Ja czegoś tu nie rozumiem... Nie chcesz oddać królika w ręce 'nieodpowiedzialnej małolaty', a Twoje zachowanie wcale nie jest lepszy. Ja nie widzę odpowiedzialności za grosz. Klatka za mała, jak sam powiedziałeś, dajesz chleb, królika oddajesz, bo się nie dogaduje z drugim. Widzę, że lektury przed przybyciem królika do domu nie było żadnej... Chleba nie podajemy. Zawsze jest możliwość, że dwa króliki się nie zaprzyjaźnią, choć śmiem podejrzewać, że nie przyłożyłeś się do tego za bardzo. Mam nadzieję, że chociaż biegają dużo, skoro klatka jest mała...
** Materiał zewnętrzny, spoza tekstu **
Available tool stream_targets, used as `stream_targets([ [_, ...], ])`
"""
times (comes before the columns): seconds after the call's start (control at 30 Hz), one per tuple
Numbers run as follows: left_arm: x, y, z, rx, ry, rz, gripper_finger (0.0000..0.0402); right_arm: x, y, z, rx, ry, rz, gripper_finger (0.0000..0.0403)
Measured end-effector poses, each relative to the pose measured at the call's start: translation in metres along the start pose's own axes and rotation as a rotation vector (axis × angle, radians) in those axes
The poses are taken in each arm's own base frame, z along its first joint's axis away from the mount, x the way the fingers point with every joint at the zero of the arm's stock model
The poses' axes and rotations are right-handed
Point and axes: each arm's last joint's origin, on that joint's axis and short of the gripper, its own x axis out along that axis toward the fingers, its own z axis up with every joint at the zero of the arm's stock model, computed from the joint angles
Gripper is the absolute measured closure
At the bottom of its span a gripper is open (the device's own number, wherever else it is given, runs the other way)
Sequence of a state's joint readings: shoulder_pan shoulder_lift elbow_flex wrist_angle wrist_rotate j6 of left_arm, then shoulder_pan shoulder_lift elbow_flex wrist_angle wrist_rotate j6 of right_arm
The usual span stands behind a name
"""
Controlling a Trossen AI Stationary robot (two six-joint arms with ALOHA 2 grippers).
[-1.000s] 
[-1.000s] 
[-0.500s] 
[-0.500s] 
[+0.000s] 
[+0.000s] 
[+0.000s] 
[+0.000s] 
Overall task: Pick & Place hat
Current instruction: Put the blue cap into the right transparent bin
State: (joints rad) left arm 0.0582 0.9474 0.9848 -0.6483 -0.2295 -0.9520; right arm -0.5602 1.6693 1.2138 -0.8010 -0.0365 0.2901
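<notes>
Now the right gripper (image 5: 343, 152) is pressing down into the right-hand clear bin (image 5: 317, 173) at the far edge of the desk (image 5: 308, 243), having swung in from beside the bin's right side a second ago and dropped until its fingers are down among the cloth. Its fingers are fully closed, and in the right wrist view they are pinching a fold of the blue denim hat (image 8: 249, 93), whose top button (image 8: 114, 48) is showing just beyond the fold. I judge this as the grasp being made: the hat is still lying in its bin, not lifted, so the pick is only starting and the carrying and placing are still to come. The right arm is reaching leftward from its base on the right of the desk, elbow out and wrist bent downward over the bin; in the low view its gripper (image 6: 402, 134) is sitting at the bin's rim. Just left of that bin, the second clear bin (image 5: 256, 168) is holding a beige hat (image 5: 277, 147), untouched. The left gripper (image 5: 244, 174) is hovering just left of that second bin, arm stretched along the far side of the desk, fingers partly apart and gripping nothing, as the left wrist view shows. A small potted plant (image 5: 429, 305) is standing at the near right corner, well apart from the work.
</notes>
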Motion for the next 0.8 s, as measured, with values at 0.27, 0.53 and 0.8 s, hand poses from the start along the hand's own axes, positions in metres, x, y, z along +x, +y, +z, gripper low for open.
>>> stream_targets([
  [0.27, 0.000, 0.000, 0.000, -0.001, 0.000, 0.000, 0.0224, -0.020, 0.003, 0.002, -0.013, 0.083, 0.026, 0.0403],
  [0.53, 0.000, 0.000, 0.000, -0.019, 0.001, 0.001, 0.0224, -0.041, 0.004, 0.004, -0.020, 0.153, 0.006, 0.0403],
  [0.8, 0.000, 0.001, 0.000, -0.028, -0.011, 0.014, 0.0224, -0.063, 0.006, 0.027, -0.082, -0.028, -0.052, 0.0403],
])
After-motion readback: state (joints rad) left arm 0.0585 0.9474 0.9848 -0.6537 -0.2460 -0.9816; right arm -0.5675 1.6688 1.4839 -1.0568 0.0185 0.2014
Po co brałeś królika (już nie wspominając o dwóch), skoro nie stać Cię na jego utrzymanie? Opieka nad królikiem niesie za sobą spore wydatki, w tym właśnie na weterynarza, na co trzeba być gotowym (kolejne niedoinformowanie widocznie). Ciężko znaleźć dom królikowi, nawet tymczasowy, w wakacje to już niemal mrzonka, bo królików do adopcji przybywa coraz więcej. Prawdopodobieństwo by wzrosło, gdyby była wysterylizowana, ale skoro Ty zdrowie przyjaciela (ciężko używać tego słowa, skoro ją oddajesz) przeliczasz na pieniądze, to chyba nie ma tu czego oczekiwać...
Możesz wypełnić formularz adopcyjny, ale nie liczyłabym za bardzo na dom dla niej w najbliższym czasie... Biedna królinka...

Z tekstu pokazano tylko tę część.